L'enseignement sera une passion pour lui. En 1930 il est le successeur d'Arthur Schnabel à la Hochschule de Berlin en 1930 puis ouvre à Lucerne en 1945 des cours auxquels il consacre l'essentiel de son temps. Ses élèves célèbres sont innombrables : Reine Gianoli, Paul Badura-Skoda, qui devient son assistant, Alfred Brendel….
Très intéressé par la direction d'orchestre, qu'il étudie avec Richard Strauss, il dirige le Musikverein de Lübeck (1926-1928) puis le Bachverein de Munich jusqu'en 1932, avant de fonder son propre orchestre de chambre. Il est ainsi le premier pianiste à renouer avec l'ancienne tradition de diriger l'orchestre depuis le clavier dans les concertos de Bach, Mozart ou Beethoven, qu'il est également parmi les premiers à jouer avec un orchestre de chambre. Mais cela ne l'empêche pas de diriger un large répertoire symphonique, de Haydn à Tchaïkovski en passant par Mozart ou Bruckner.
Très attiré par la musique de chambre, il fonde en 1942 un trio fameux avec le violoniste Georg Kulenkampff, remplacé en 1949 par Wolfgang Schneiderhan, et le violoncelliste Enrico Mainardi.
Son modèle restera toujours le mythique Ferruccio Busoni, qu'il n'entendra jamais mais dont les écrits l'inspirent fortement – ils prônent le retour à un “jeune classicisme”, une rigueur opposée aux excès chers au post-romantisme. Mais ce choix ne procède pas véritablement d'une démarche intellectuelle, au contraire d'un Schnabel, mais plutôt d'une recherche spirituelle de la vérité psychologique et humaine de l'œuvre. Les interprétations d'Edwin Fischer, vivantes, dramatiques et spontanées, quasi improvisées mais toujours respectueuses du texte, sont, selon Alfred Brendel, le reflet d'une personnalité mêlant une joie et un émerveillement presque enfantins devant la musique à la parfaite maîtrise de la forme d'un grand artiste.

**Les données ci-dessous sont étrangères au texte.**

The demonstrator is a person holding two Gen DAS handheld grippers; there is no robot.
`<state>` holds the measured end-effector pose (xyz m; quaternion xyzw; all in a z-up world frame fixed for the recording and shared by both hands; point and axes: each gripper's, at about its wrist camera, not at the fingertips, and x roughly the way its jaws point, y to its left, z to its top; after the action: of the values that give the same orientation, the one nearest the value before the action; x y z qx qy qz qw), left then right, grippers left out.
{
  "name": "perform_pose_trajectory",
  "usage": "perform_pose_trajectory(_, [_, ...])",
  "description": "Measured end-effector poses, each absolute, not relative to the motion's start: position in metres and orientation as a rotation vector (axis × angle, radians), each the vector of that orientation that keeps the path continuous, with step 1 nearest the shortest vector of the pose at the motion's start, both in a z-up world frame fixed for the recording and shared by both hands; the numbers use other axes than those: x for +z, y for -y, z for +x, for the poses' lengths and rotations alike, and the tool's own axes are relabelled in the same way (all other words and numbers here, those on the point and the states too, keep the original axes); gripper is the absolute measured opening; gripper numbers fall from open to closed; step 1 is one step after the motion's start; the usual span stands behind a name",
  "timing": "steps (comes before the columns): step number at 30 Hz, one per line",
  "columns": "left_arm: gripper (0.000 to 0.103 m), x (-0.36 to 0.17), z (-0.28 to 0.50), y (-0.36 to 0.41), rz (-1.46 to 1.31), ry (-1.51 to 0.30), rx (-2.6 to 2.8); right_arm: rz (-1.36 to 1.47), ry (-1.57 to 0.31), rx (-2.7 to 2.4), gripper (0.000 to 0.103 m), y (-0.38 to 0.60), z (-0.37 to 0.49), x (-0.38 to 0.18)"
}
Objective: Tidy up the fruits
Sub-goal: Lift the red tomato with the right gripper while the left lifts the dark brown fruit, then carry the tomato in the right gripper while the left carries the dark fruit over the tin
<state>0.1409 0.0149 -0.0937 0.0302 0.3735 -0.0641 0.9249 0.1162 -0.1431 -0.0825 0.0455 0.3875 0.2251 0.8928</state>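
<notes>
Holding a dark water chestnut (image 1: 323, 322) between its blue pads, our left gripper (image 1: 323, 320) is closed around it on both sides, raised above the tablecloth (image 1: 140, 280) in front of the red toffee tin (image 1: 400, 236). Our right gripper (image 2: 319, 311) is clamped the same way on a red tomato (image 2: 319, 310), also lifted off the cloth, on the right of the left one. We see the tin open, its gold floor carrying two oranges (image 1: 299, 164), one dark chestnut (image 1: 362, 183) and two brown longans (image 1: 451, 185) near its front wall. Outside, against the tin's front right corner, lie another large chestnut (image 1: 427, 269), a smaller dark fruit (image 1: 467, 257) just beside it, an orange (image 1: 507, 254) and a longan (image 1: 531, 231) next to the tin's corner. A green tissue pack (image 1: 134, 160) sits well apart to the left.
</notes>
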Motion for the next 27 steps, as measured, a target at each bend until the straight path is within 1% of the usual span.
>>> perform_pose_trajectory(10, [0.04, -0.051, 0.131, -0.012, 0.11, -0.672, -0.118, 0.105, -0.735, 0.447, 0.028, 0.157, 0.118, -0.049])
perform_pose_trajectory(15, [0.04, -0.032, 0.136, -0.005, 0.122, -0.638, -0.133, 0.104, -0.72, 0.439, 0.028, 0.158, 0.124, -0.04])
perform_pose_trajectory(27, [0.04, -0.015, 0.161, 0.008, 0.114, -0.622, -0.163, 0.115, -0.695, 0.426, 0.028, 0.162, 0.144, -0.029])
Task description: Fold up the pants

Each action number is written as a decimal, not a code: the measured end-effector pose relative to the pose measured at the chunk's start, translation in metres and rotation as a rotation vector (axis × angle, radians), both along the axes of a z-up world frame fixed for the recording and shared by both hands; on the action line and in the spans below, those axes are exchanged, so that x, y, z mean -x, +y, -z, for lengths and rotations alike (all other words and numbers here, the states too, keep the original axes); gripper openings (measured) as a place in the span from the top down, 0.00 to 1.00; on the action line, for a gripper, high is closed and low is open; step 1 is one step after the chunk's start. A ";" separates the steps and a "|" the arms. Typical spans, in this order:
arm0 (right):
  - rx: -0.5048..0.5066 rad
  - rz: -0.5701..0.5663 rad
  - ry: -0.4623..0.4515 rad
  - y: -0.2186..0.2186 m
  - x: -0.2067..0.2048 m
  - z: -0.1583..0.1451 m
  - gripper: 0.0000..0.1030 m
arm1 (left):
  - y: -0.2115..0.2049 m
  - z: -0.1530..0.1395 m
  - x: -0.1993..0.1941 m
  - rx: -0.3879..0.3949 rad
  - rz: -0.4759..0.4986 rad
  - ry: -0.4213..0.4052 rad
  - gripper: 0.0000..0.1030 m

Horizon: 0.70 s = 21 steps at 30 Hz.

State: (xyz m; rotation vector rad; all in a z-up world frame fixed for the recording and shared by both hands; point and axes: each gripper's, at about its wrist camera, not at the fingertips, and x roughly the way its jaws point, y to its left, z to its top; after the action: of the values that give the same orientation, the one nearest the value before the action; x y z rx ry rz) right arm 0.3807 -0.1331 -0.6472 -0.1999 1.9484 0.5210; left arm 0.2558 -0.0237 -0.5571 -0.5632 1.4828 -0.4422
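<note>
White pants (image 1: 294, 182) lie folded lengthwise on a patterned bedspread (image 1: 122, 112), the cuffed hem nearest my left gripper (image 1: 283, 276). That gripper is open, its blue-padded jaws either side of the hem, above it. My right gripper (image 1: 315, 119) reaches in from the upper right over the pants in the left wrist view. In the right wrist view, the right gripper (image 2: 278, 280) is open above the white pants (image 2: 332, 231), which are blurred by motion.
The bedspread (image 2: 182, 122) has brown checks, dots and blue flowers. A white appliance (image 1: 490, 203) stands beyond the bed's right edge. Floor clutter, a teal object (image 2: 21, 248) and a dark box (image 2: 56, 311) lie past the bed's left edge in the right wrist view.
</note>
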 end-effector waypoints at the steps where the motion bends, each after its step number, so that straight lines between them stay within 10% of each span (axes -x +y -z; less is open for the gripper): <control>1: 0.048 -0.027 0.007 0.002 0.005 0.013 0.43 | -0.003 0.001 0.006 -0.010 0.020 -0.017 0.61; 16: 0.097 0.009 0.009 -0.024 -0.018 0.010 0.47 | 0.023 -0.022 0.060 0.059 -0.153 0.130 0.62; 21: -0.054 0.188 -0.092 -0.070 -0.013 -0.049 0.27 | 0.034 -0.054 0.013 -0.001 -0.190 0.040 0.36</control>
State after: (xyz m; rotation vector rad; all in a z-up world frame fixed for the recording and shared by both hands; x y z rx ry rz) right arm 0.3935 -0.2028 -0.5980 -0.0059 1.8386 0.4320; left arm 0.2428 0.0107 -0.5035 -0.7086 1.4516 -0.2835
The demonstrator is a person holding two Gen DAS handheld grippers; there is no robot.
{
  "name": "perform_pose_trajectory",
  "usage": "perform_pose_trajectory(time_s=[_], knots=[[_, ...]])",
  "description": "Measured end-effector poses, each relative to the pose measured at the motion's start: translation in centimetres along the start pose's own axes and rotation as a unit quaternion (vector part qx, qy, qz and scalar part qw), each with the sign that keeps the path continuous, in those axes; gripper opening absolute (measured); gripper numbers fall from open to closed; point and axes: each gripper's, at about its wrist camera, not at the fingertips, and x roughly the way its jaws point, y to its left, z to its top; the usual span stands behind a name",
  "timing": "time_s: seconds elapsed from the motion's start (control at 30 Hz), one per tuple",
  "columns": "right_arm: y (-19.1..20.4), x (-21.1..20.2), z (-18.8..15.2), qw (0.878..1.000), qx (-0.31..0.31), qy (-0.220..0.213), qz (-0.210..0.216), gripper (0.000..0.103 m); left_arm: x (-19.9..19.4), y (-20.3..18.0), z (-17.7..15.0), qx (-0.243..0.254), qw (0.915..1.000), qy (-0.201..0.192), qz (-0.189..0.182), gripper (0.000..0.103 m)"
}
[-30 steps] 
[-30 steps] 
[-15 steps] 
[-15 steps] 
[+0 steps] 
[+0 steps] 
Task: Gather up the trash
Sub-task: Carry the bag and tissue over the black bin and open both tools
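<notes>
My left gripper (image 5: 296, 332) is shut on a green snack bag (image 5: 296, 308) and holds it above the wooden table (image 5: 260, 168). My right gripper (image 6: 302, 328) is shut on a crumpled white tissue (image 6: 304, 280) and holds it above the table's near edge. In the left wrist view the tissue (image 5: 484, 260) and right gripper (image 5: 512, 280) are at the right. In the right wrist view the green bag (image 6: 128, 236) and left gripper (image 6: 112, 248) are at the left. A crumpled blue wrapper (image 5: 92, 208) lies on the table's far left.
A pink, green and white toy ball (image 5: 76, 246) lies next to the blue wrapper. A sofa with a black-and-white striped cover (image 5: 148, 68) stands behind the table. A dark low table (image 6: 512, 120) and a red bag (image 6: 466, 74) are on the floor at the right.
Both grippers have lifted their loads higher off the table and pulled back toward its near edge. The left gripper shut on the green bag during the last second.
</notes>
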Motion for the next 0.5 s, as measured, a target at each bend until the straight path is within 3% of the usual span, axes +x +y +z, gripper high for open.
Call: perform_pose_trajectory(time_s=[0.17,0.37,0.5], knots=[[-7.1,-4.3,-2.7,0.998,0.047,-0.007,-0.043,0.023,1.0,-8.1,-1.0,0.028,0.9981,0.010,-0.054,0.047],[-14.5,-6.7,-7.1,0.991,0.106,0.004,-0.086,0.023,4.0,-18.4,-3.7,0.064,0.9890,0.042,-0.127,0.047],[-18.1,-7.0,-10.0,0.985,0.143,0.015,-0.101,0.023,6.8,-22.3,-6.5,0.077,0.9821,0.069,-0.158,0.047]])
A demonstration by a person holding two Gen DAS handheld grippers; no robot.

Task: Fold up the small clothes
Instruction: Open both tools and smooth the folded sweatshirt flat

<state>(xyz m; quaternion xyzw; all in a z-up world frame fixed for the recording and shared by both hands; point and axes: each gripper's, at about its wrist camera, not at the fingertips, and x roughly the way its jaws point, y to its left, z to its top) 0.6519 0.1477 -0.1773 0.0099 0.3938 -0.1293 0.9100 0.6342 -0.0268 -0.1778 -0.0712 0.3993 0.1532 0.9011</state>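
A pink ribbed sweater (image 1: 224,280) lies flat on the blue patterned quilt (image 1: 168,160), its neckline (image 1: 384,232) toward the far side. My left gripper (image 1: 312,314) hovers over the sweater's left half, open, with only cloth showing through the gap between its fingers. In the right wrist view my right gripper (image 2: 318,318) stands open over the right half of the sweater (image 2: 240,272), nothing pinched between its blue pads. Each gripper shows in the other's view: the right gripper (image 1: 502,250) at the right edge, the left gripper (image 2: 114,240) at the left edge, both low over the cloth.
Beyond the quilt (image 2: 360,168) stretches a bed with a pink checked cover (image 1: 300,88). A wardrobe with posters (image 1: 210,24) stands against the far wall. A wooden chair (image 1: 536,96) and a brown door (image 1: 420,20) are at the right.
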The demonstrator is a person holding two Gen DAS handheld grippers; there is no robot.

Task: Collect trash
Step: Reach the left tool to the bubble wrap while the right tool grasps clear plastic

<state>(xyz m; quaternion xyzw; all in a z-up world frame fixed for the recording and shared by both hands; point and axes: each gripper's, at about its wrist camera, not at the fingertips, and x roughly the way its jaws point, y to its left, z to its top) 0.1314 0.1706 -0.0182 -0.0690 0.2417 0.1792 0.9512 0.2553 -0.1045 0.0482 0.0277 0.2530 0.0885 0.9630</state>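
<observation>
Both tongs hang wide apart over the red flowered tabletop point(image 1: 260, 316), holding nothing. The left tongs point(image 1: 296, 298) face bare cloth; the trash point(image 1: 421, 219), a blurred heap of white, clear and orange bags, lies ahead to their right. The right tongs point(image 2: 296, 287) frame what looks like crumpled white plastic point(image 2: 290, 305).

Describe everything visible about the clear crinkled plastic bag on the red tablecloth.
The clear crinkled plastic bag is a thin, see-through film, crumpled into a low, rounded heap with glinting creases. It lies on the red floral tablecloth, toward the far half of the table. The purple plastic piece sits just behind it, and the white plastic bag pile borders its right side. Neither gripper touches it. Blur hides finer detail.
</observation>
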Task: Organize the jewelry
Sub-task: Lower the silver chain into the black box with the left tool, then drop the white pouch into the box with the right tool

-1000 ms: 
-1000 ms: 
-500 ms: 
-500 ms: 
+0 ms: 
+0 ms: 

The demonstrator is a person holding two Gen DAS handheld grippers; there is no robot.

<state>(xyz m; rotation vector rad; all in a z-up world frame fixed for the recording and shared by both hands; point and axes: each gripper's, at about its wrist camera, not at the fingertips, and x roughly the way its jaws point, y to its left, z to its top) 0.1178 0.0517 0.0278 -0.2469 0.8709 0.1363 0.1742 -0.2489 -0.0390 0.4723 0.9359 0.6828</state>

On associe couramment Fischer aux compositeurs qu'il a le plus enregistrés : Bach, Mozart, Beethoven, Schubert, Brahms, des compositeurs qu'il a marqué de son style tout à la fois classique et fantasque. Mais ses goûts étaient en fait bien plus éclectiques et sa connaissance de la littérature pianistique très étendue : Debussy, Chopin, Hindemith, Stravinski, Scriabine faisaient aussi partie de son répertoire. Selon son élève Gerald Kingsley il était également capable de jouer au piano le Sacre du printemps en commençant de n'importe quel endroit, et Nikolaï Medtner le considérait comme l'un des meilleurs interprètes de sa Sonate en mi mineur.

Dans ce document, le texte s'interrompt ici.